Единственная грамматика, которую мы когда либо учили, была латинская и то не ранее того, как посредством письменных работ познакомились с её правилами. Тетя терпеть не могла детей, заучивающих наизусть не понятные им вещи, и воображающих, что знают их. «Что ты хочешь этим сказать, Анни?» спрашивала она меня иногда на уроке. После нескольких слабых попыток объяснения, я отвечала: «право, тетя, я это знаю про себя, но не могу объяснить». «В таком случае, право, Анни, ты этого не знаешь про себя, а то бы ты могла объяснить так, чтобы и я поняла про себя». Таким образом, она прививала нам здоровую привычку ясности мысли и выражения.
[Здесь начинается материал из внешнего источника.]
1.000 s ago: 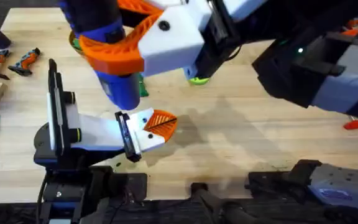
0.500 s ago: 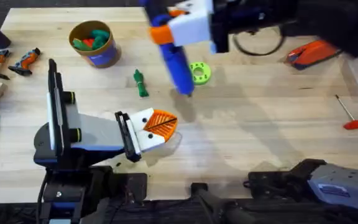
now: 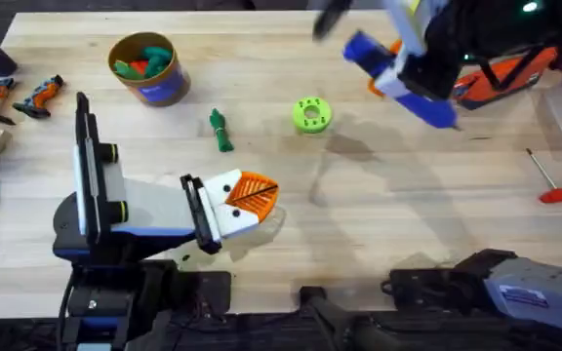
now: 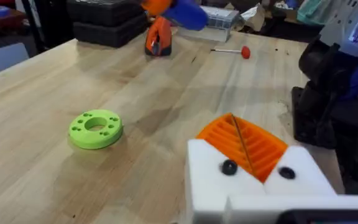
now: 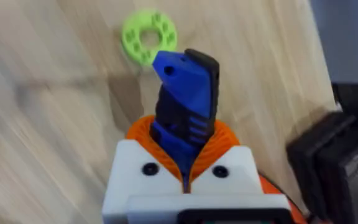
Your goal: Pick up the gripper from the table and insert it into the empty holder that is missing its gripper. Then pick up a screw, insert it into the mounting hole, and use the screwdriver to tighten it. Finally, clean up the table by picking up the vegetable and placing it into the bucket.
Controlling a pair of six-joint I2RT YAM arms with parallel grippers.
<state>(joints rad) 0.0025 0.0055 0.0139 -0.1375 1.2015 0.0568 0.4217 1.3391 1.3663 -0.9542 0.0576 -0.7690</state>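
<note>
My right gripper (image 3: 398,78) hangs over the far right of the table, shut on the blue screwdriver (image 3: 432,109), which sticks out past its orange pads (image 5: 143,132). Low at the front left, my left gripper (image 3: 247,198) is shut. Both its white finger blocks (image 4: 210,174) carry orange ribbed pads (image 4: 263,149) pressed together, with a black screw head (image 4: 229,167) in each block. The dark green vegetable (image 3: 221,130) lies on the table between the tan bucket (image 3: 154,90) and a lime-green disc (image 3: 310,114). An empty holder and a loose screw are out of view.
The bucket holds several toy items. An orange-and-black tool (image 3: 496,83) lies at the far right, and a thin red-handled tool (image 3: 549,185) near the right edge. Hand tools (image 3: 18,96) sit at the far left. Bare wood spans the middle of the table (image 3: 408,195).
My right arm has carried the screwdriver away from above the left gripper, up and toward the far right. The left arm has not moved.
</note>
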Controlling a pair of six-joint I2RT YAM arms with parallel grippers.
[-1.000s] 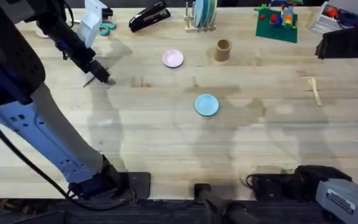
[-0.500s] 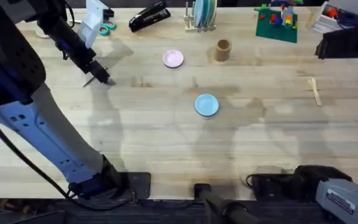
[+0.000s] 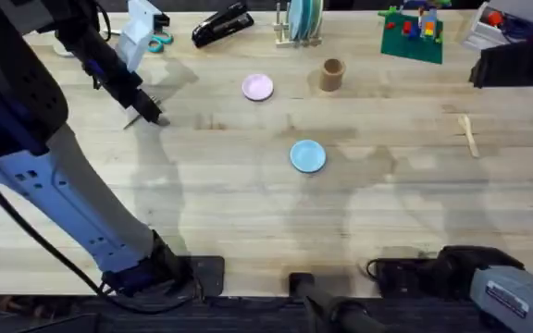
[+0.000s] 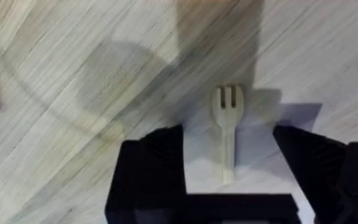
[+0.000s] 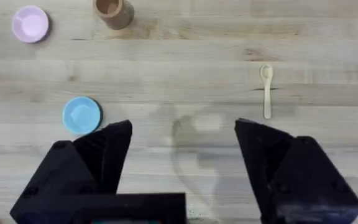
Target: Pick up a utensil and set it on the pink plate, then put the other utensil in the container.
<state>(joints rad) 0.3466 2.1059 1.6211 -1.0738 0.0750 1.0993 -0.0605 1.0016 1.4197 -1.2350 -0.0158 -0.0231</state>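
Nothing moved — left tool (image 4: pixel 229 180) open, straddling fork (image 4: pixel 227 134), handle end half-hidden

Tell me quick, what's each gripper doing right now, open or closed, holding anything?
Left gripper: jaws open, straddling the fork on the table, not yet gripping.
Right gripper: jaws open, holding nothing.

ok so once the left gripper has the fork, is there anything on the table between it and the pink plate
Nothing visible. The left gripper is open, its fingers either side of the fork on the table. From there to the pink plate the overhead view shows bare wood. The stapler sits farther back, off that line.
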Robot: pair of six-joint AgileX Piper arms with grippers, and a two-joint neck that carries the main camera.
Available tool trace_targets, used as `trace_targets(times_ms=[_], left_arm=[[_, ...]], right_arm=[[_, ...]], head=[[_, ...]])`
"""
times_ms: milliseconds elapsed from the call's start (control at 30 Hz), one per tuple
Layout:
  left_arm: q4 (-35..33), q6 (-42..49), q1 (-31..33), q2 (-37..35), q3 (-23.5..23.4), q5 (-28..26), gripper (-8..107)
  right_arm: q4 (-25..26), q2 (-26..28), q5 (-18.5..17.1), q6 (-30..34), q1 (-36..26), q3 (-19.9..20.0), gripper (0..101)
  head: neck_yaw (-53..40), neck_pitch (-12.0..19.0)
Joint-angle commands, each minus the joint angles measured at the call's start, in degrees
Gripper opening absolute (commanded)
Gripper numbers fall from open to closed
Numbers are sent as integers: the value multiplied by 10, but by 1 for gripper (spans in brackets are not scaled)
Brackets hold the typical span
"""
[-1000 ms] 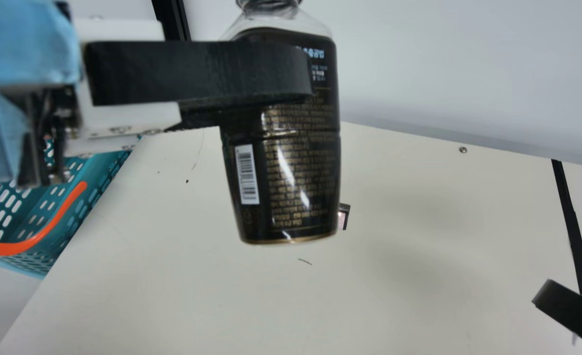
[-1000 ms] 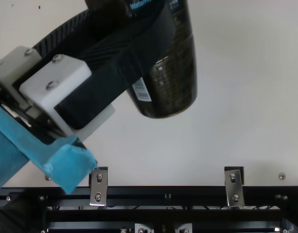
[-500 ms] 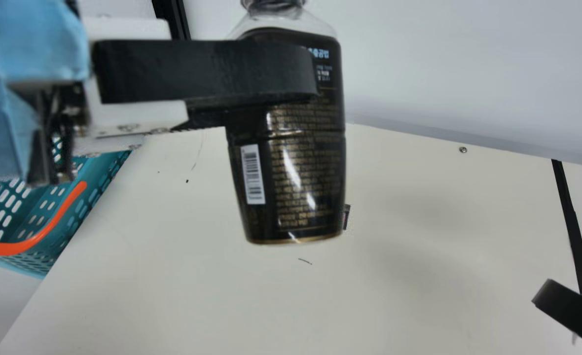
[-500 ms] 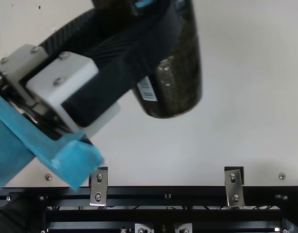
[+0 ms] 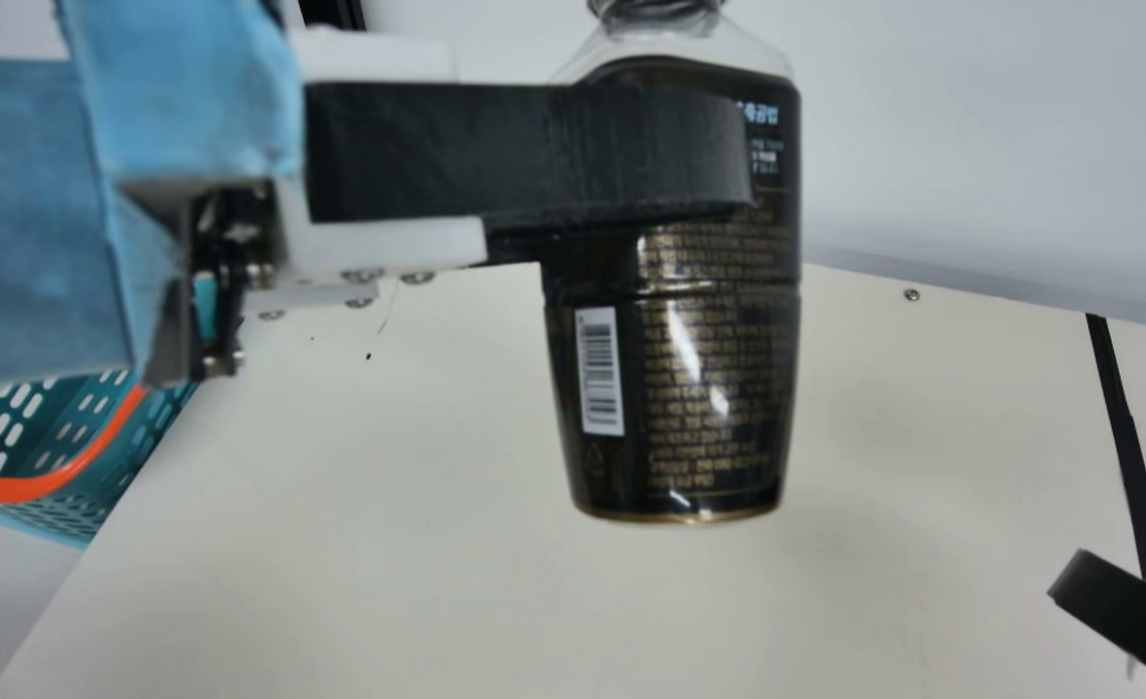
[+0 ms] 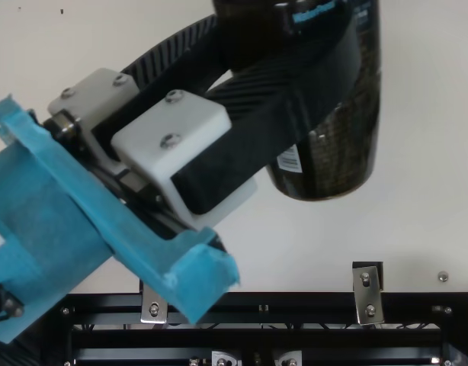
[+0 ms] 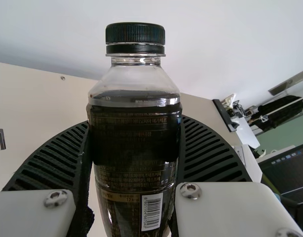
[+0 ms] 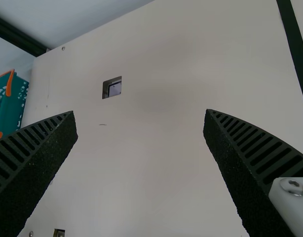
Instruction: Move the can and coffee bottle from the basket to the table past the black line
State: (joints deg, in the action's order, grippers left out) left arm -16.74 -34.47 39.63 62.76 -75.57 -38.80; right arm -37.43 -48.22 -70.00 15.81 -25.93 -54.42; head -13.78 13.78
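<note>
well off to the left of the left arm's fingers, at the worktop's point(image 5: 418, 582) edge, is a teal plastic basket point(image 5: 151, 432) of open lattice with an orange handle. next comes the left gripper point(image 7: 134, 131), its two black ribbed fingers closed in on either side of a dark coffee bottle point(image 5: 690, 388) with a glossy black label, clear plastic shoulders and a black screw cap. they pinch it around its upper body; the cap stands above them, the base hangs below them, near upright and clear of the worktop. farther right is the right gripper point(image 8: 140, 116), its fingers spread wide with nothing between them. a straight black line point(image 5: 1122, 437) crosses the cream worktop well to the right of the pinching fingers, running behind one of the right arm's fingers in the main view. the step in hand looks like the bottle's carry from basket to far side; how matters stand with the can i cannot tell. the next move, i judge, calls for taking the bottle on to the right, past the other arm's fingers without a knock, and lowering it base first beyond the line before the grip loosens.
</note>
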Motion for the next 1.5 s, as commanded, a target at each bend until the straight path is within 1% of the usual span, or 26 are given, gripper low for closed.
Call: trace_targets(times_ms=[0,1200,1233,1333,1467], left_arm=[[0,0,0,0,0,0,10],[0,0,0,0,0,1,10],[-9,10,-6,0,0,0,10],[-26,15,-15,-5,16,4,10],[-72,33,-51,-18,58,17,10]], right_arm=[[0,0,0,0,0,0,101],[0,0,0,0,0,0,101],[0,0,0,0,0,0,101],[0,0,0,0,0,0,101],[0,0,0,0,0,0,101]], head=[[7,3],[7,3],[7,3],[7,3],[7,3]])
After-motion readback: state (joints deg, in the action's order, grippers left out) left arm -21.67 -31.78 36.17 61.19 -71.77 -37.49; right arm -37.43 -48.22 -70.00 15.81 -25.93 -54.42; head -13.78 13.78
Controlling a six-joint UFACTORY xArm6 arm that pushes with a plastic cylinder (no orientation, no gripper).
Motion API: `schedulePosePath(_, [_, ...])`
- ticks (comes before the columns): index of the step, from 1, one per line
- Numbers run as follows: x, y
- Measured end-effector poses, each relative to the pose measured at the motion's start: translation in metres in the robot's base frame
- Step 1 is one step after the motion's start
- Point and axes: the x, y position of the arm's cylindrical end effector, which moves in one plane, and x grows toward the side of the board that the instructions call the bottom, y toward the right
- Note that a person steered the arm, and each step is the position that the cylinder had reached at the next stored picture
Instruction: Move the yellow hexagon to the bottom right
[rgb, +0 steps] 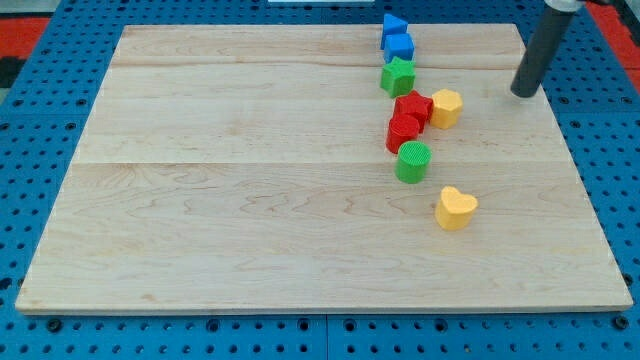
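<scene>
The yellow hexagon sits on the wooden board at the view's upper right, touching a red block. My tip rests on the board to the right of the yellow hexagon, clearly apart from it. A yellow heart-shaped block lies lower down, towards the view's bottom right.
A column of blocks runs down left of the hexagon: two blue blocks, a green star, a second red block, and a green cylinder. Blue pegboard surrounds the board.
</scene>
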Motion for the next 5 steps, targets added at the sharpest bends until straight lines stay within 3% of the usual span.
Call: schedulePosePath(5, [0.005, -0.087])
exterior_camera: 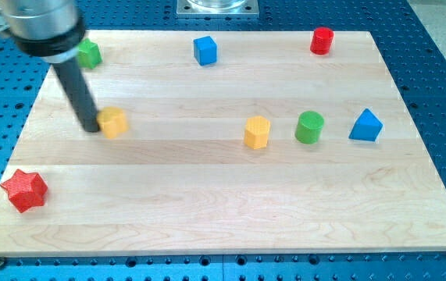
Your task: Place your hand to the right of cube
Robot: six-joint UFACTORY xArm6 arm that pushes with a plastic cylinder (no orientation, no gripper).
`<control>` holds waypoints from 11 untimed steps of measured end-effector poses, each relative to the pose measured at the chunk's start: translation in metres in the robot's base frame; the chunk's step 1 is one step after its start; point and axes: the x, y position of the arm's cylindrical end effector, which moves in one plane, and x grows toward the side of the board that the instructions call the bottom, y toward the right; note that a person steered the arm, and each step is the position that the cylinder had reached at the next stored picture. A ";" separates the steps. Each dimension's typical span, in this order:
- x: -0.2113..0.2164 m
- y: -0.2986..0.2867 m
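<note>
Blue cube (205,50) sits at the far edge, a bit left of centre. Looks like a light, hard little block that'd skid easily if nudged, so no touching needed, just park beside its right face. My tip (90,127) is a bare rod holding nothing, way off at the left, touching the yellow block (113,122). Green block (89,54) is far left; red cylinder (322,40) well right. Path looks open.

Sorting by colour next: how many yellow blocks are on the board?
2. The yellow cube sits at the view's left, touching my tip on its left side; the yellow hexagonal block stands near the centre. None seems hidden.
</note>
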 end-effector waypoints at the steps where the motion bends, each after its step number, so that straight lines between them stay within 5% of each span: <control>1: 0.013 0.067; 3: 0.014 0.107; 5: 0.037 0.074; 7: -0.051 0.104; 9: -0.137 0.207; 11: -0.186 0.197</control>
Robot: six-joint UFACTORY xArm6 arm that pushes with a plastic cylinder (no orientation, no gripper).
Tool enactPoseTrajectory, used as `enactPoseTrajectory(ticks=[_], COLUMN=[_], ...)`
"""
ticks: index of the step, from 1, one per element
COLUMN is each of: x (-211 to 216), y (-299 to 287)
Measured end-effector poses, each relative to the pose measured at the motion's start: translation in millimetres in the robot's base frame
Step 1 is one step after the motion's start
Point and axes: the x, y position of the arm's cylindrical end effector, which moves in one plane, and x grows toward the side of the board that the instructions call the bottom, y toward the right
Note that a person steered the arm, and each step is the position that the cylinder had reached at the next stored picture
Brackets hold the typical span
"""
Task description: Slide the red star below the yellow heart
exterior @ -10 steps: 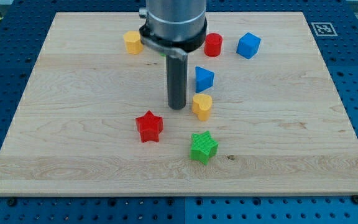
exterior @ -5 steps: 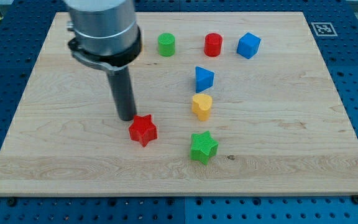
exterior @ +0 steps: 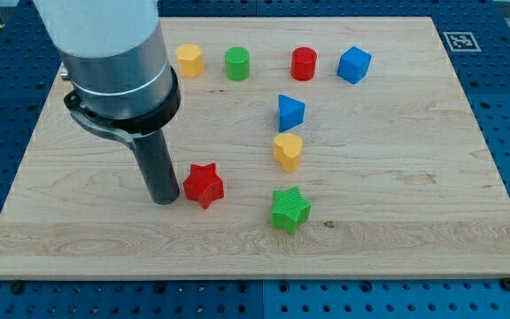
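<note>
While my tip (exterior: 163, 200) sits just left of the red star (exterior: 204, 185), the yellow heart (exterior: 287, 151) lies to its right.

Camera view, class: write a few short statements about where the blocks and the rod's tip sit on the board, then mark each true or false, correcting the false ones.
1. The tip is just to the view's left of the red star. True.
2. The green star lies below the yellow heart. True.
3. The red star is directly below the yellow heart. False: it sits well to the heart's left.
4. The blue cube is at the view's bottom left. False: it is at the top right.
</note>
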Motion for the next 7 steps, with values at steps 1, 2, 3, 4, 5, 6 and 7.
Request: enactPoseTrajectory(ticks=[1, 2, 3, 4, 5, 6, 7], x=[-3.0, -4.4, -4.4, -4.4, 0.9, 13.6, 13.6], y=[5.7, 18.8, 33.1, 43.7, 43.8, 43.8, 46.6])
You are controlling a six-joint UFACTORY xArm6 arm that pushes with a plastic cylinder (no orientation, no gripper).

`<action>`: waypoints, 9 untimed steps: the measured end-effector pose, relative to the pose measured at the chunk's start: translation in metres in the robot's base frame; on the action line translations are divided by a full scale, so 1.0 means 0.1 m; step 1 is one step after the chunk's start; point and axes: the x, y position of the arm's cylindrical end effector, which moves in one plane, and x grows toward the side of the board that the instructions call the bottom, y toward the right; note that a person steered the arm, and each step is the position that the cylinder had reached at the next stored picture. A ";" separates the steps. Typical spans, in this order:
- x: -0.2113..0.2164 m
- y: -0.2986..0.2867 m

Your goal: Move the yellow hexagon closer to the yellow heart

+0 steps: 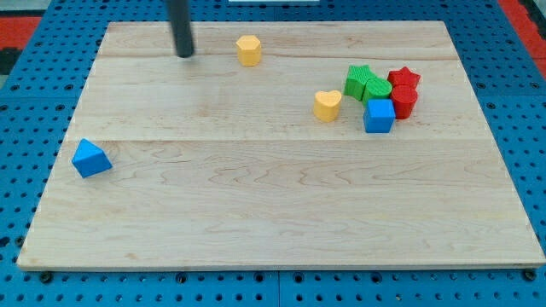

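The yellow hexagon (248, 49) sits near the view's top, left of centre. The yellow heart (327, 105) lies lower and to the right of it, apart from it. My tip (185, 55) rests on the board to the left of the yellow hexagon, a short gap away, not touching it.
Right of the heart is a tight cluster: a green star (357, 78), a green block (376, 88), a red star (403, 78), a red block (403, 101) and a blue cube (380, 115). A blue triangle (90, 159) lies at the view's left. The wooden board (273, 213) lies on blue pegboard.
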 end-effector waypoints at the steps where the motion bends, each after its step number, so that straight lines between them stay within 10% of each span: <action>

Латинскую же грамматику она предпочитала другим, как более совершенную и как основу новых языков.

Мисс Марриат поселилась в очень живописном месте, в Ферн-Гиле, в Дорсетшэйре, на берегах Девона и жила там пять лет, составляя центр местной благотворительности. (Она завела воскресную школу, навещала бедных, помогая везде, где видела нужду, посылая больным пищу со своего стола. Характерно, что она никогда не дарила бедным альбомов с картинками, но откладывала часто во время обеда самые аппетитные куски и относила их больным, чтобы возбудить у них аппетит. Денег она почти никогда не давала, но находила поденную работу или старалась приискать постоянные занятия для нуждающихся в помощи. Очень требовательная к самой себе и непреклонная относительно всякой неустойчивости и нечестности в других, она оказывала хорошее влияние и тогда, когда вызывала любовь и когда внушала страх. Она принадлежала к одной из самых строгих евангелических сект. По воскресеньям не допускались чтения никаких книг, кроме Библии или религиозного журнала, но она все-таки старалась разнообразить этот день разными способами: общими прогулками по саду, пением гимнов, всегда привлекательных для детей, рассказами о миссионерских путешествиях Мофата и Ливингстона, столкновения которых с дикарями и с дикими зверьми были так же интересны, как повести Майн-Рида. Мы заучивали тексты из Библии и гимны, и одним из любимых развлечений были «Загадки из Библии», в роде описаний какой-нибудь сцены из Библии, которую нужно было узнать по описанию. Затем мы давали в свою очередь уроки в воскресной школе, потому что тетя говорила нам, что бесполезно учиться, если мы не будем стараться помогать тем, которых никто не учит. Уроки для воскресной школы тщательно приготовлялись по субботам; нам всегда внушали, что труд, отдаваемый бедным, должен стоить какого-нибудь напряжения тому, кто его отдает. Этот принцип, объясняющий для неё слова священного писания; «Отдам ли я Господу своему то, что мне ничего не стоит?» руководил всеми её словами и поступками. Когда во время какого-нибудь общественного бедствия, мы прибегали к ней с вопросом, чем бы мы могли помочь бедным, голодающим детям, она быстро отвечала: «чем бы вы пожертвовали для них?» И она прибавляла, что если бы мы захотели отказаться от сахара, мы бы сэкономили этим каждый по шести пенсов в неделю, которые и могли бы послать нуждающимся. Я не думаю, чтобы можно было преподать детям более здоровый урок, чем это самоотвержение для блага других.